“I think we have to allow that John’s Gospel differs from the Synoptic Gospels in this fundamental respect: it is not an attempt to remember the historical Jesus; it is an attempt to restate the significance of the historical Jesus from a later theological vantage point, shaped in particular by a bitter controversy with the Jews.”
– Andrew Perriman.


  • While cooking dinner the other night I was able to get caught up on @StudyofChrist’s series on the Lukan genealogy. In three videos he covered the issue of Arni and Admin (Luke 3:33), the problem of patriarchal names (i.e. Simeon, Judah, Joseph; 3:29-30), and the identification of Neri and Rhesa (3:27). I love the fact that @StudyofChrist is more than willing to buck the scholarly trend if he finds their arguments lacking. This tells me he is thinking through what he’s talking about rather than just parroting what he’s read. Follow him on Twitter and subscribe to his channel!
  • Over at The Daily Beast, biblical scholar Candida Moss has written a short piece asking the question, “Did Christian Historians Exaggerate Persecution by the Romans?” In it she examines the claim by Eusebius that Christians were sent to mine in Phaeno, a city in the southern Levant, and that while there many were killed for their faith. Recent archaeological evidence done by anthropologist Megan Perry suggests that this probably wasn’t the case. In all likelihood, this is yet another example of Christians exaggerating the ways in which Rome persecuted the faithful.
  • I don’t post to it at all and I really should because the Biblical Studies Carnival is a fantastic monthly resource that offers links to a variety of material from many different biblical scholars covering topics related to the Hebrew Bible, the New Testament, and more. The November 2018 Carnival was put together by Bob MacDonald, a software engineer with a passion for biblical studies, particularly the Hebrew scriptures. There are some really great links in MacDonald’s Carnival but two stood out to me: Andrew Perriman’s “Why did the Jews accuse Jesus of making himself equal to God?” and a new translation of the books of 1-2 Samuel by William Whitt (which you can download as a PDF).

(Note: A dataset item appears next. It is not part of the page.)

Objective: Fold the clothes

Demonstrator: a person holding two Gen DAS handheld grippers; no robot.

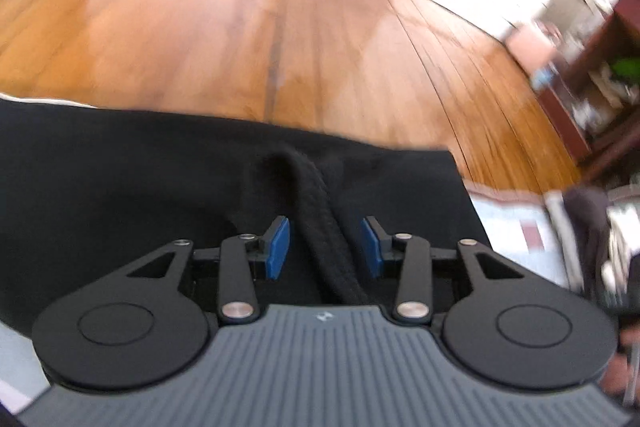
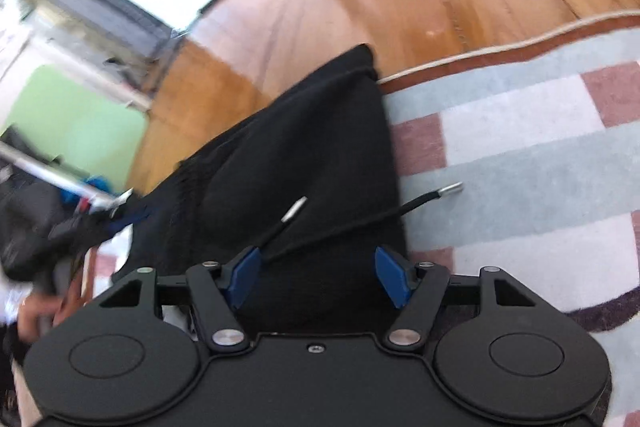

  • In searching for free resources related to biblical studies for my iPad I came across some that are pretty darn useful. One of them is an app called “Greek Kit” that can create a list of all the Greek words – nouns, verbs, adjectives, adverbs, etc. – that appear in a section of the Greek New Testament and give you a complete run down of each with their meaning. And if you’d rather not have all the words, you can select by type (i.e. 1st declension nouns or contract verbs or particles) and by frequency (ranging from all words to those that appear only two times). Some features of the app are locked and are only available by purchase but this basic feature is helpful because you can take the list of words and then select “Review” and it will go through each word in a slideshow. Beginning students of New Testament Greek can benefit from this tool as would seasoned veterans.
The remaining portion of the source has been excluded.